- [Problem to work on] From the line containing "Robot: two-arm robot" to the very last line of the data below, transcribe everything exactly and nothing more.
*** Collected data ***
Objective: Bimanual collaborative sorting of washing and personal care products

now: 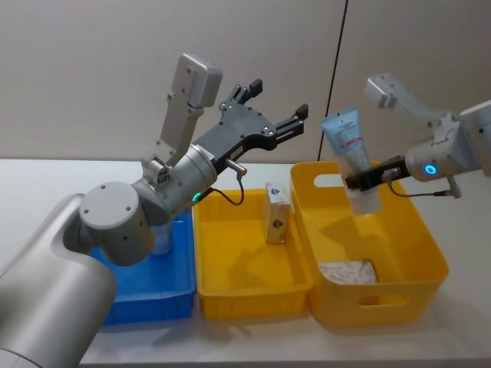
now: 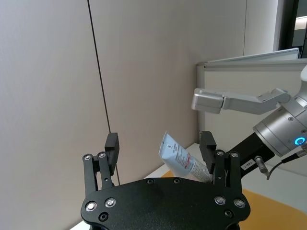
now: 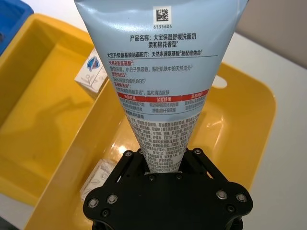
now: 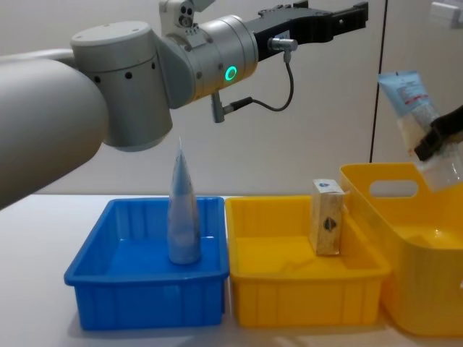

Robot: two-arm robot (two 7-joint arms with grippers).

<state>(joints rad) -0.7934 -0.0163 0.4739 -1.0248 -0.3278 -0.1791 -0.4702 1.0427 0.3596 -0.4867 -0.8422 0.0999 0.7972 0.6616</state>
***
- [Task result]
Robot: two-arm robot (two 7-joint arms with grippers).

<state>(joints rad) -0.7934 -0.0163 0.4739 -1.0248 -0.3278 -0.1791 -0.4702 1.0427 0.3596 -0.4867 -0.8422 0.0999 0.7972 0.6616</state>

This finishes the output for the exercise.